Le Borse di oggi, 29 luglio. Paura per i nuovi contagi, listini incerti: Milano -0,1%

MILANO – Seduta incerta per le Borse europee in attesa di conoscere il verdetto della Fed al termine di una riunione dalla quale ci si aspetta un governatore Powell impegnato a rafforzare i messaggi di supporto all’economia, senza iniziative dirette sui tassi. L’umore degli investitori è condizionato dall’esplosione di nuovi focolai di Covid in tutto il mondo, alimentando il timore che si riavvicini la temuta “seconda ondata”.

I listini del Vecchio continente si muovono così in ordine sparso: Milano cede lo 0,11%, in recupero nel pomeriggio ma appesantita dall’andamento di Saipem che viene anche sospesa in asta di volatilità al ribasso dopo la maxi-perdita semestrale. Stabili Intesa e Ubi, dopo che l’Ops lanciata dalla prima ha superato di slancio l’obiettivo dei due terzi del capitale aprendo la strada alla fusione. Londra termina invariata (+0,04%), Francoforte perde lo 0,12% e Parigi si mette in evidenza con un più robusto +0,61%. Entra nel vivo la pubblicazione dei conti trimestrali, con molte banche europee che hanno segnato a bilancio l’impatto di accantonamenti e svalutazioni.

Pià deboli gli indici asiatici in mattinata. Tokyo chiude gli scambi in rosso per il quarto giorno consecutivo, appesantita da Wall Street e dal rafforzamento dello yen e si ferma a -1,15%. Il mercato guarda soprattutto a stasera al termine della riunione del comitato di politica monetaria della Fed, anche se non ci si attendono decisioni sul fronte dei tassi. La Borsa americana oggi tratta in positivo: alla chiusura dei mercati europei, il Dow Jones sale dello 0,35%, lo S&P500 dello 0,75% e il Nasdaq dell’1,1%.

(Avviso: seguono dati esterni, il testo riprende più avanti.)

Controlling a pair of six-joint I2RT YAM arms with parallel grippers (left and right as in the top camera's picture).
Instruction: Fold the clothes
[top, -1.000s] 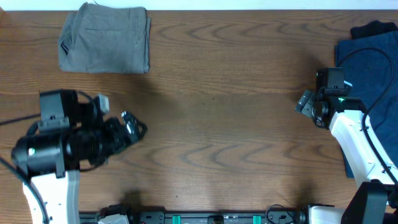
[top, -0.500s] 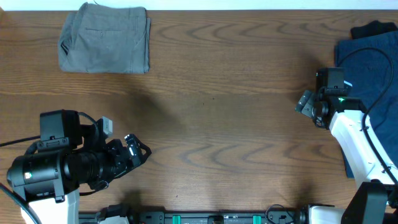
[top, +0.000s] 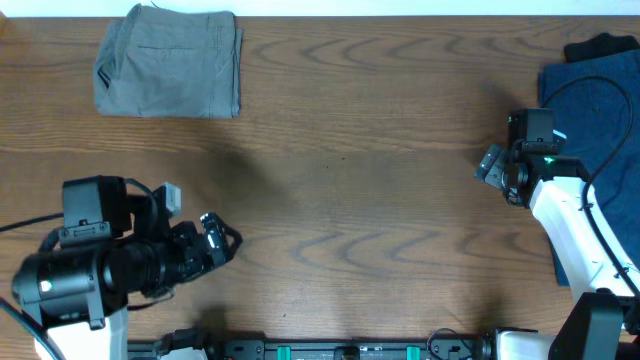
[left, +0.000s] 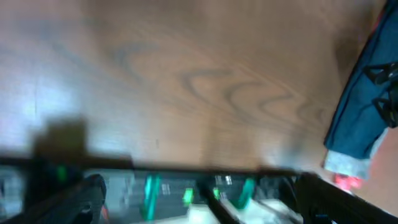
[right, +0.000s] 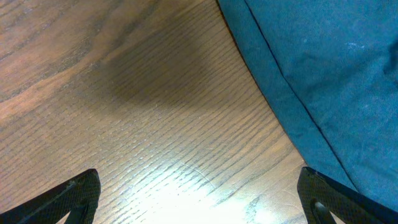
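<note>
Now | left arm (top: 100, 270) points right | right arm (top: 565, 205) beside blue garment (top: 600, 95)

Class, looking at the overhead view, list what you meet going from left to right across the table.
Folded grey-khaki cotton shorts → open right gripper → dark blue fabric garment. The black left gripper shares the shorts' span, so it is left out.

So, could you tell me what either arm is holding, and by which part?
Nothing: the left fingers and the right fingers stand open and empty.
</note>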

Giornata stabile per lo spread. Il differenziale tra Btp decennali e gli omologhi Bund tedeschi chiude poco sotto 150 punti base, dai 151 dell’apertura, con il rendimento del titolo italiano che resta stabile intorno all’1%. Il Tesoro ha collocato 7 miliardi di Bot semestrali, con tassi in calo. All’asta la domanda è stata molto sostenuta e pari a 12,47 mld con un rapporto di copertura di 1,78. Il tasso del rendimento è sceso a -0,276%, in calo di 5 punti base rispetto alla precedente asta e si è così riportato ai livelli pre-Covid di febbraio. L’euro chiude in rialzo vicino ai massimi da quasi 2 anni contro il dollaro. La divisa unica viene scambiata a circa 1,1770, non lontana dal top da 22 mesi di 1,1781 toccato nei giorni scorsi. La valuta europea guadagna terreno anche nei confronti dello yen a circa 123,70. Stabile a 105,10 il cambio tra il biglietto verde e la controparte giapponese.

Tra i dati macreoconomici di giornata si segnala il report sulle retribuzioni dell’Istat, secondo il quale la retribuzione oraria media, nei primi sei mesi dell’anno, è cresciuta dello 0,6% rispetto allo stesso periodo del 2019. Sempre l’Istituto di statistica ha registrato un recupero dei prezzi alla produzione di giugno (+0,5%).

Sul fronte delle commodities, il petrolio si porta in rialzo a New York, dopo la diminuzione superiore alle attese delle scorte settimanali americane: le quotazioni salgono dello 0,76% a 41,35 dollari al barile. L’oro resta sotto quota 2000 dollari l’oncia a 1.953 dollari, dopo la corsa degli ultimi giorni motivata dalla ricerca di beni-rifugio da parte degli investitori e dal calo del biglietto verde.